What’s in a name? Apparently a lot if your baby is born in Denmark.
If you are new to Denmark, you may be surprised to learn that all babies born in Denmark must be given a name from a pre-approved list.
The article continues below.
By Susanne Kee
There are currently about 22,000 approved girls’ names, 18,000 approved boys’ names,
and 1,000 approved unisex names.
If you want to use a name that has not been approved, you can apply to get special permission
from the Family Court (since January 2019 it no longer falls under the jurisdiction of the Ankestyrelsen/Board of Appeals).
See the most popular names below.
Common male names in Denmark include; Peter, Jens, Michael, Lars, and Henrik.
Typical female names are; Anne/Anna, Kirsten, Mette, Hanne, and Helle.
New parents are tending to choose different names, as Statistics Denmark shows.
The most popular boys’ names in 2018 are William, Noah, Oscar, Lucas and Victor and your girl had to be named Ida, Emma, Alma, Ella, and Sofia, as they were the most popular girls’ names last year.

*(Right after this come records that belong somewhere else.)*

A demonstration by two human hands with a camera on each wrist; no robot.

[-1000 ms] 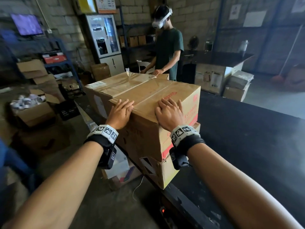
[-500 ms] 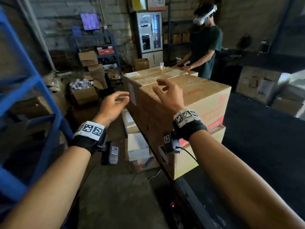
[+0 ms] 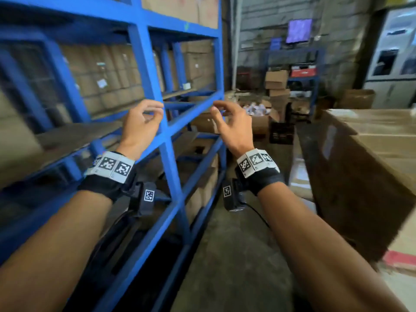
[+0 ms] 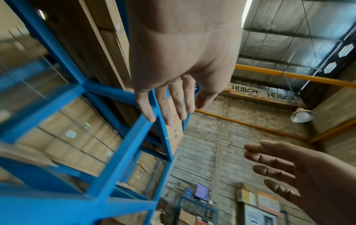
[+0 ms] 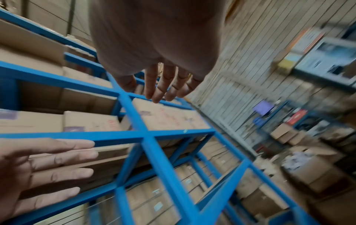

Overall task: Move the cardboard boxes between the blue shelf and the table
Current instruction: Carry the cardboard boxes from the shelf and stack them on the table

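Note:
The blue shelf [image 3: 155,86] fills the left half of the head view, and its frame also crosses the wrist views [image 4: 119,152] [image 5: 150,137]. Cardboard boxes sit on its top level [image 3: 180,7] [image 5: 167,117] and its lower level [image 3: 202,192]. Stacked cardboard boxes [image 3: 371,154] stand at the right edge. My left hand [image 3: 150,113] [image 4: 173,103] hovers in front of a shelf upright, fingers loosely curled, holding nothing. My right hand [image 3: 219,111] [image 5: 161,86] is raised beside it at the same height, fingers relaxed and empty. Neither hand touches a box.
A concrete aisle [image 3: 236,255] runs between the shelf and the stacked boxes. Further along it are an open carton of white items [image 3: 256,109], a black crate [image 3: 281,134], a small blue rack [image 3: 313,64] under a monitor [image 3: 299,30], and a white cabinet [image 3: 394,52].
Both hands have come off the box on the table. The view has swung left, away from the table, and the hands now hang empty in front of the blue shelf.

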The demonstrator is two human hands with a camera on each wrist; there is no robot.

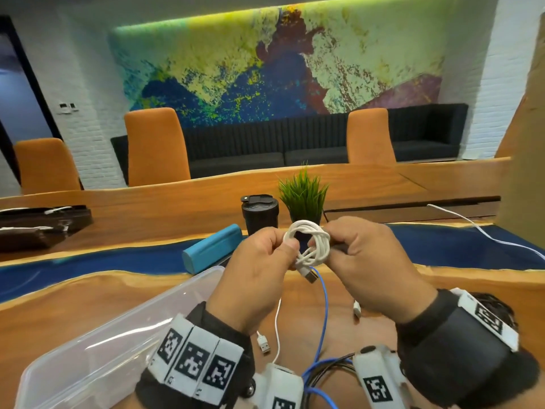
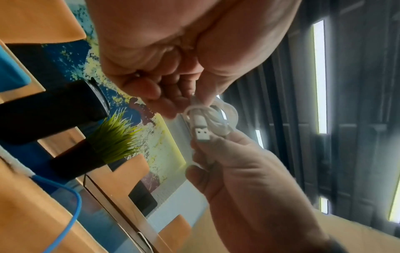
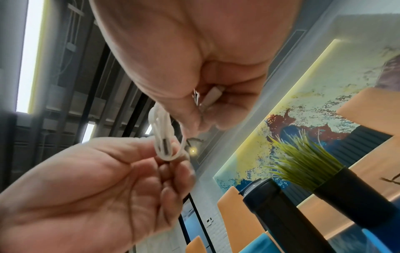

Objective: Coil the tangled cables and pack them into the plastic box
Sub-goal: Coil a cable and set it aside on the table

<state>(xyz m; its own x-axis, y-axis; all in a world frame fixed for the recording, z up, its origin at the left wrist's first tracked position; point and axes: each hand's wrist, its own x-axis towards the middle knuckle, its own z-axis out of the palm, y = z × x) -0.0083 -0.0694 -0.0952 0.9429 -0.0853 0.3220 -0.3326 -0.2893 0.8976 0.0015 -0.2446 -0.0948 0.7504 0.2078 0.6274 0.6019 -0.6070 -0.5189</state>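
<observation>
- The left hand (image 1: 259,270) and the right hand (image 1: 374,261) are raised together above the table (image 1: 88,302), each pinching one side of a coiled white USB cable (image 1: 306,243).
- The left hand's fingers (image 2: 171,102) curl inward; thumb and fingertips press the coil's left side, seen from the left wrist.
- The right hand's fingers (image 3: 218,109) are curled too, and a small white plug (image 3: 213,95) is tucked between them in the right wrist view.
- The cable's USB-A plug (image 1: 308,276) sticks out below the coil, between the two hands.
- A clear plastic box (image 1: 97,340) lies open on the table at the lower left, partly under the left wrist.
- Below the hands, on the table, lie a blue cable (image 1: 324,314), a loose white cable (image 1: 277,329) with its USB plug (image 1: 264,343) showing, and thin dark wires (image 1: 333,364) close to the blue one.
- Behind the hands stand a black travel mug (image 1: 259,214), a small potted grass plant (image 1: 303,196) and a teal rectangular case (image 1: 212,249).
- Another white cable (image 1: 483,231) runs across the table at the far right.
</observation>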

Multiple countries have laws regarding the naming of children, i.e. parents must choose a name
that does not negatively affect the child. Some rules also dictate the characters or letters used,
and the use of a gender specific name.
In Denmark, you must give your child a gender-specific name (there are unisex names as well)
that will not adversely affect them in the future, using only the letters from the Danish alphabet.
The first name must also not be a surname, or be spelled in an usual way.
Portugal, Iceland, and Hungary are some of the countries that have pre-approved naming lists.
In Germany and Sweden, the name must be approved by a government office. China and
Japan also have strict naming laws.
All children born in Denmark must be given a name before they are six months old, they must be given at least one first name and one surname.
Parents who do not abide by this can be fined. If the child has not been given a surname within the deadline, then it will be given its mother’s surname.